Я не смогла снести такое оскорбление и в отместку ухватилась за ее кудряшки, повиснув на них. Она закричала, а другие девочки начали молотить кулаками по моей спине. Сильным ударом мне разбили губу и выбили зуб, который уже шатался. Я выплюнула его на пол, и где-то с секунду все зачарованно смотрели на мой блестящий клык. А потом я театральным жестом схватилась за шею, взвизгнула: «Меня убили!» — и осела на пол. Одна из девочек упала в обморок, а главная зачинщица со своими подручными в испуге бросилась прочь.

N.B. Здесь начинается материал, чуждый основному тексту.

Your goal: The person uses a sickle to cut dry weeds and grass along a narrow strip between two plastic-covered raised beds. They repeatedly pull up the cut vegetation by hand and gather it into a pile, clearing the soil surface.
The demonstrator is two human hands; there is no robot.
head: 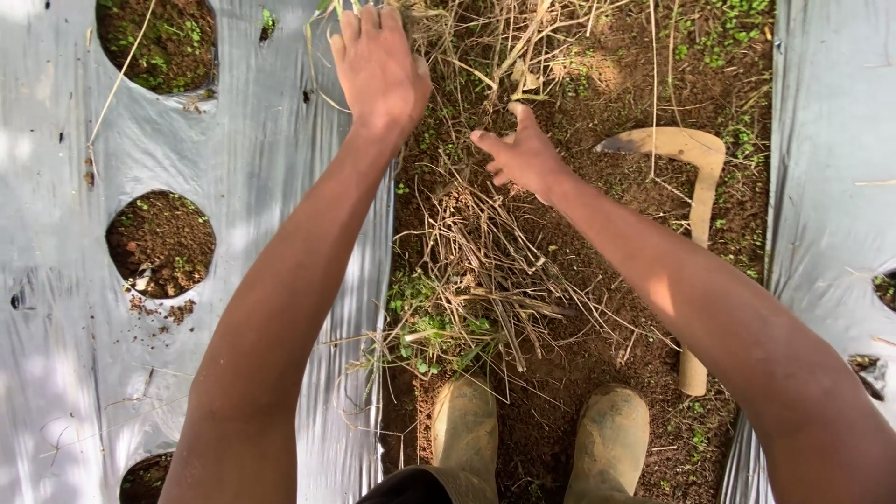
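Below both hands, a heap of dry stalks (485, 271) lies on the soil strip between two plastic sheets (280, 187), its long axis running away from the boots (541, 434). Right hand (525, 157), fingers half curled and holding nothing, hovers just above it; left hand (378, 70), fingers spread and empty, reaches the far end by the sheet's edge

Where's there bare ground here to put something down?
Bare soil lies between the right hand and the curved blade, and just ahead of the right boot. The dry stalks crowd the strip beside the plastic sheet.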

Я подняла зуб, который еще недавно был моей живой частичкой, а учительница, чтобы остановить кровь, прижала к моему лицу связанный узлом носовой платок и без лишних церемоний отправила меня домой в рикше. Мать незамедлительно решила, что отныне я перехожу на домашнее обучение.
Мучимая сомнениями, я повторила ей то, что говорила старому попрошайке: «Лао хуази, дай мне пройти!» Тогда она объяснила, что лао хуази — это китайское слово, означающее «нищий». А я и не понимала, что разговариваю на смеси английского и китайского языков в сочетании с шанхайским диалектом! С другой стороны, откуда мне знать, как будет «попрошайка» по-английски, если я никогда не встречала старичка-американца, прислонившегося к стене и бессвязным лепетом пытающегося вызвать у меня жалость? Пока я не пошла в школу, я разговаривала на своем особом наречии только в «Тайном нефритовом пути»: с куртизанками, их наставницами[2] и слугами. Слова и выражения, которыми они пользовались для флирта, сплетен, жалоб и скорби, вливались ко мне в уши и вылетали изо рта, но когда я разговаривала с матерью, она мне ни разу не сказала, что с моей речью что-то не так. Еще больше меня запутывало то, что мать говорила и по-китайски, а ее наставница Золотая Голубка — по-английски.
Но меня все еще беспокоили слова той девочки. Я спросила мать, разговаривала ли она по-китайски, когда была маленькой, и она сказала, что Золотая Голубка очень интенсивно ее обучала. Затем я задала вопрос насчет своего китайского: не хуже ли он, чем у куртизанок.
— Твой китайский во многих отношениях лучше, чем у них, — ответила она. — Он звучит красивее.
Меня это встревожило, и я поинтересовалась у своего нового учителя, действительно ли китайцы говорят на китайском лучше, чем любой из американцев? Учитель сказал, что форма рта, языка и губ у каждой расы лучше всего приспособлена для их собственного наречия, как и уши — для восприятия родного языка, ведь через них слова попадают в мозг. Я спросила, почему же тогда он думает, что я могу говорить по-китайски? Он ответил, что я хорошо училась и натренировала свой язык до такой степени, что сейчас он может двигаться иначе.